» ACTIVITY:
Lines with the word "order" in them are the ones to copy from the records.

» THE DATA:
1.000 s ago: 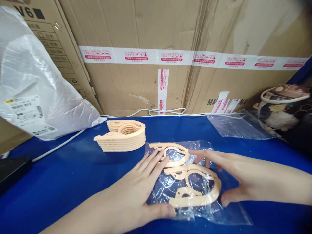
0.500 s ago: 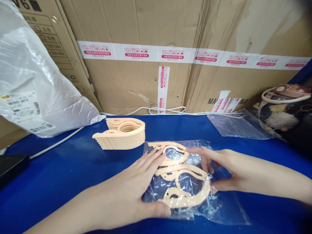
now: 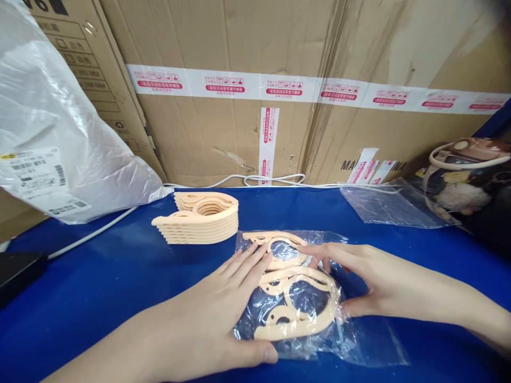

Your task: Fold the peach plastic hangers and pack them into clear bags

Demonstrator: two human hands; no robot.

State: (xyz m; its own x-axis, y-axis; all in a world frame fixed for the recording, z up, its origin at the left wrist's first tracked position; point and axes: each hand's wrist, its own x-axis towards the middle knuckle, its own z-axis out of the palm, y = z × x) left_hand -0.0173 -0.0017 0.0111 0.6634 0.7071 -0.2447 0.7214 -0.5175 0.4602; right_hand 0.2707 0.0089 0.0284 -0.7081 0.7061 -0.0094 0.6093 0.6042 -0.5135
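Observation:
Two beige folding hangers lie flat in a clear plastic bag (image 3: 359, 338). The upper hanger (image 3: 259, 236) is at the far end of the bag, the lower hanger (image 3: 293, 329) nearer to me. My left hand (image 3: 215, 316) rests open over the bag's left side, its fingertips on the upper hanger and its thumb low on the film. On the right side, my right hand (image 3: 359, 276) touches the bag with index finger and thumb apart. That index fingertip is at the upper hanger's rounded end; the thumb is beside the lower one's. The other fingers are curled and partly hidden.
A neat stack of beige folding hangers (image 3: 199, 229) stands on the blue tabletop (image 3: 99, 287), back left. Behind are large taped cardboard boxes (image 3: 223, 138), a white cable (image 3: 275, 181) and a silvery parcel bag (image 3: 80, 143). An empty clear bag (image 3: 371, 205) lies back right.
My right hand has moved a little left against the bag. The lower hanger has shifted slightly left inside it. My left hand has stayed nearly in place.

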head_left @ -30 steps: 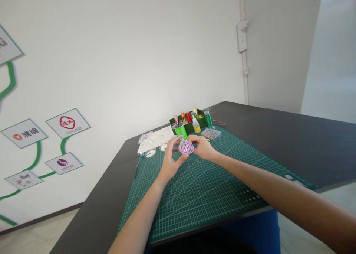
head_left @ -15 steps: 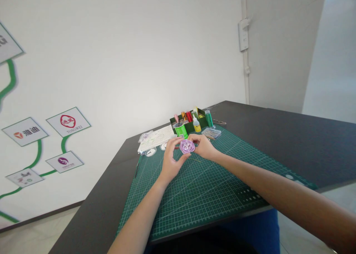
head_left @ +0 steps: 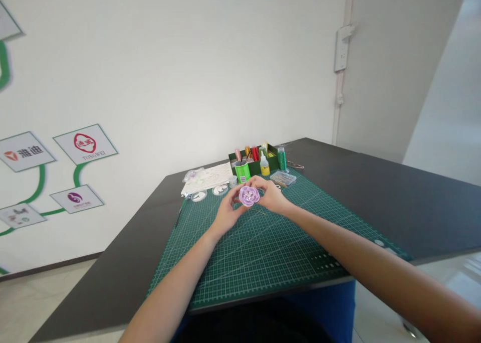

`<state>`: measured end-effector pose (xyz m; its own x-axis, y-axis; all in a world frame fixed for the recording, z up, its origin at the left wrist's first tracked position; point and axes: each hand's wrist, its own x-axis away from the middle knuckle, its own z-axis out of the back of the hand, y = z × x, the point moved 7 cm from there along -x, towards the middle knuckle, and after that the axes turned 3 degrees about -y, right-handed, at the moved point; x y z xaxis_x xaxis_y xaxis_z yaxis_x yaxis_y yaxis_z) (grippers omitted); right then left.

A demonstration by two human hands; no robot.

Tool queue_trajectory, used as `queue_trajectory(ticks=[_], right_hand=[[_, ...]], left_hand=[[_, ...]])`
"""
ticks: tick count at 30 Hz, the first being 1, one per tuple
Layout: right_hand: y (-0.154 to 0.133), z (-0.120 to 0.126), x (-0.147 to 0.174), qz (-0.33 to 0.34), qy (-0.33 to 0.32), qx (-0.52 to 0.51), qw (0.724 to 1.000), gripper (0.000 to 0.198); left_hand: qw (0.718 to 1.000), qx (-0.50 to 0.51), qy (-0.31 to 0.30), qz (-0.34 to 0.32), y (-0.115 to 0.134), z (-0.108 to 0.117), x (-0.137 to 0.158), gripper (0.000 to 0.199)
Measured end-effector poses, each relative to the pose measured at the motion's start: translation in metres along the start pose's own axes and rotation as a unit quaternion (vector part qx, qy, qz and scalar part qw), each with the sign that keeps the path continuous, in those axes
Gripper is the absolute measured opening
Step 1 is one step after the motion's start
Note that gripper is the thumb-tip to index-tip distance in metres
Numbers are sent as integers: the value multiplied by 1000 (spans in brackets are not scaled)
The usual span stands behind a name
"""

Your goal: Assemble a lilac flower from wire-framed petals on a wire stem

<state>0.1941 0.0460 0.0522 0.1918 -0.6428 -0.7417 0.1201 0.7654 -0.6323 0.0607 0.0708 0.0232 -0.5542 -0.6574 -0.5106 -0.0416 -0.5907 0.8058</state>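
Note:
A lilac artificial flower [head_left: 248, 196] with a pale, shiny centre faces up toward me, above the green cutting mat [head_left: 259, 252]. My left hand [head_left: 228, 213] grips it from the left, thumb in front at its lower edge and fingers bent behind. From the right, my right hand [head_left: 271, 194] is closed at the petals, its fingertips partly hidden behind the flower. Whatever lies under the bloom is out of sight.
Behind the hands stand a green cup [head_left: 242, 172] with tools, a glue bottle [head_left: 265, 165] and a dark green box [head_left: 253, 170] of thread spools. Shallow dishes [head_left: 199, 196] and a white textured sheet [head_left: 210, 177] lie left, a clear case [head_left: 283, 178] right.
The camera view has shifted a little. Both hands still hold the flower; the left fingers have drawn closer behind it, and the bloom has turned slightly.

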Motion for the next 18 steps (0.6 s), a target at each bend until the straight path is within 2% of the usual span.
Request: queue_trajectory(ticks=[2,8,13,18], right_hand=[[3,0,1,-6,-1,10,1000,24],[14,2,3,-31,-4,30,999,26],[15,0,4,-28,-10,22,999,28],[21,-3,6,-56,-26,10,998,31]], left_hand=[[1000,27,2,12,-3,0,-1,56],[999,42,-7,28,-9,-4,-2,33],[999,41,-17,14,-5,-9,-2,30],[999,42,-18,14,-6,-11,-2,31]])
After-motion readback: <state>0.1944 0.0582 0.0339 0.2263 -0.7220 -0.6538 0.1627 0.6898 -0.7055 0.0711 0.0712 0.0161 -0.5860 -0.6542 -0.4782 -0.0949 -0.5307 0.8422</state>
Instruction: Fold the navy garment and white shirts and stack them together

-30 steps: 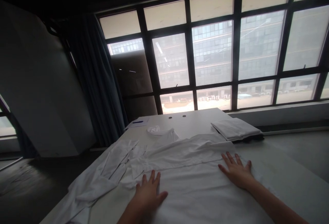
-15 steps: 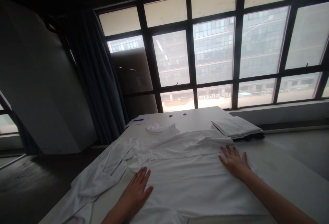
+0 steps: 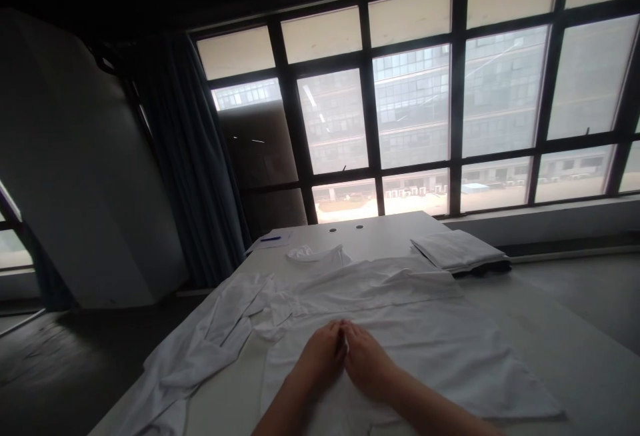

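A white long-sleeved garment (image 3: 425,336) lies spread over the white table, one sleeve (image 3: 210,329) stretching down the left side in loose folds. Above its middle, my left hand (image 3: 323,353) and my right hand (image 3: 370,359) are side by side, fingertips meeting. Both hands have their backs up and fingers angled inward, resting on or just over the cloth. No object shows in either hand; the undersides of the fingers are hidden. Creases run across the fabric, and a collar-like part (image 3: 320,255) lies at the far end.
A folded white cloth stack (image 3: 460,249) with something dark beneath sits at the table's right edge. Far left on the table (image 3: 385,233) is a blue pen (image 3: 271,239) on paper. Windows (image 3: 410,109) and a dark blue curtain (image 3: 195,156) stand behind.
Both hands have moved inward from the garment's left and right sides and now meet at the middle. The garment's lower right edge now shows where my right arm was.
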A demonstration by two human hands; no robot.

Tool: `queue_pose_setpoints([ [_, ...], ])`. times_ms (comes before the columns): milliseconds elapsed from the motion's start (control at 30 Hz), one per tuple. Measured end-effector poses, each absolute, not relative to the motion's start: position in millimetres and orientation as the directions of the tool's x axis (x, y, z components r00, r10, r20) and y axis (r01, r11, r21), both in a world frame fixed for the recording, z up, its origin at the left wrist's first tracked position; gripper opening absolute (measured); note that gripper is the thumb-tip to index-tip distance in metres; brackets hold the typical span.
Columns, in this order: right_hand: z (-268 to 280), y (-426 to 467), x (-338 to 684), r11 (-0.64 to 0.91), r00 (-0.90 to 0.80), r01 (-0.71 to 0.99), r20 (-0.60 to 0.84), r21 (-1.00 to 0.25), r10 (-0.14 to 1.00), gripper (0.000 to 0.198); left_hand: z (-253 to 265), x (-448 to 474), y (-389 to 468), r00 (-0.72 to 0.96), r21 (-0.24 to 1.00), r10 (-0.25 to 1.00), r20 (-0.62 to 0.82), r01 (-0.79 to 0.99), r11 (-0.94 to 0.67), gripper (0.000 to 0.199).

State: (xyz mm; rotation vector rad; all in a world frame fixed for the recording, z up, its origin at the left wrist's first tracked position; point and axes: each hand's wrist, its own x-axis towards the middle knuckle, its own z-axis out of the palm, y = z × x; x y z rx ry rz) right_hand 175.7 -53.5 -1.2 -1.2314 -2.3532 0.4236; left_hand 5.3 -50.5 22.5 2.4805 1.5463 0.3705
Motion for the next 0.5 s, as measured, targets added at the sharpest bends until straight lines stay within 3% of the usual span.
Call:
queue_pose_setpoints([
  [233, -8.6, -41.7, 238.0, 0.521, -0.528, 0.776, 0.084, -0.356, 0.845, 0.074, -4.3, -66.1, -48.3, 0.39, 0.122, 0.921, 0.02, 0.913, -0.39, 0.067],
  [500, -40.4, -29.6, 405.6, 0.14, -0.129, 0.98, 0.084, -0.144, 0.988, 0.078, -19.4, -131.5, -59.3, 0.287, 0.017, 0.956, 0.061, 0.957, -0.288, 0.079],
])
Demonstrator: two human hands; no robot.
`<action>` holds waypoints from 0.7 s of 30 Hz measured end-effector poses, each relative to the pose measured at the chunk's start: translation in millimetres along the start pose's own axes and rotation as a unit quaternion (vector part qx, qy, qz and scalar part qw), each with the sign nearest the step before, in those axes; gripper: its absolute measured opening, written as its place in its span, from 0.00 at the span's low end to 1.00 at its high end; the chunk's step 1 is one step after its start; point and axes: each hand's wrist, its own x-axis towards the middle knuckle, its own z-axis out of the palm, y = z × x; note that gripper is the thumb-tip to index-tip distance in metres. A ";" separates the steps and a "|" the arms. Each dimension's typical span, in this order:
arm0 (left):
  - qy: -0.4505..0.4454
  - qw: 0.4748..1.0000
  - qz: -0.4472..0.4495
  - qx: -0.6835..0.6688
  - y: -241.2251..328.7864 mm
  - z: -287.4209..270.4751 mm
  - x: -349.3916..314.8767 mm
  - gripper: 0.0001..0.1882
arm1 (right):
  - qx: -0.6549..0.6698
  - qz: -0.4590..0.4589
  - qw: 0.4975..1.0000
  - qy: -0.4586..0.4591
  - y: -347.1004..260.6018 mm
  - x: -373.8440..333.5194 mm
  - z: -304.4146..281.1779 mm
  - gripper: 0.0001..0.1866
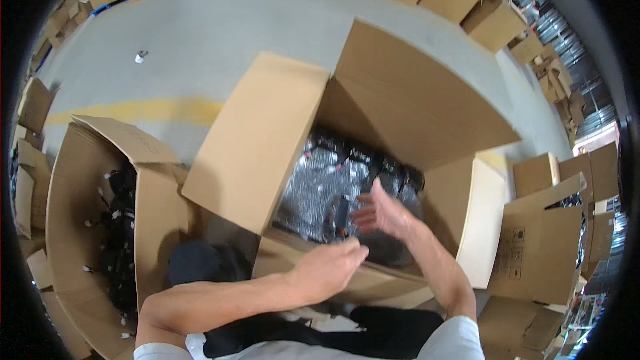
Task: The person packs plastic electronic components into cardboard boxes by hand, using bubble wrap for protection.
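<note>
An open cardboard box [407,93] stands in front of me, its flaps folded outward. Inside lie several black items wrapped in clear, shiny plastic [320,183]. My right hand [383,213] is over the contents, fingers spread and holding nothing. Beside its fingertips is a small dark rectangular piece [341,215] in clear plastic, with a bit of orange at its lower end. My left hand [327,268] is above the box's near edge, fingers curled closed close to that piece. Whether it grips the plastic is hidden.
At the left, a tall open carton [157,207] holds many black items with white connector ends [120,253]. Between the boxes sits a dark bundle [200,262]. More cartons [540,240] stand at the right and along the far side. A small white object [139,59] lies on the grey floor.
</note>
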 end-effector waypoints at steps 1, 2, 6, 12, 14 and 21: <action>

» RESPONSE TO THIS EXERCISE:
Columns, in this order: right_hand: z (-268 to 280), y (-426 to 467), x (-338 to 684), r11 (-0.64 to 0.91), r00 (-0.90 to 0.80), r01 (-0.71 to 0.99), r20 (-0.60 to 0.84), r21 (-1.00 to 0.25), r10 (-0.14 to 1.00), gripper (0.000 to 0.198); left_hand: z (-253 to 265), x (-448 to 474), y (-389 to 468), r00 (-0.72 to 0.96), r21 (-0.24 to 1.00), r10 (-0.25 to 1.00), r20 (-0.62 to 0.82), r01 (-0.79 to 0.99), r11 (-0.94 to 0.67), gripper (0.000 to 0.199).
`<action>` holds waypoints from 0.7 s of 30 Hz measured end-effector poses, each relative to the pose measured at the chunk's start: translation in millimetres along the start pose's own axes and rotation as a unit quaternion (vector part qx, qy, qz and scalar part qw), each with the sign nearest the step before, in those axes; gripper: its absolute measured opening, written as its place in its span, from 0.00 at the span's low end to 1.00 at its high end; the chunk's step 1 is one step after its start; point and axes: each hand's wrist, its own x-axis towards the middle knuckle, its own z-axis out of the palm, y = z × x; note that gripper is the thumb-tip to index-tip distance in metres. A ";" separates the steps and a "|" the arms. Each dimension's typical span, in this order:

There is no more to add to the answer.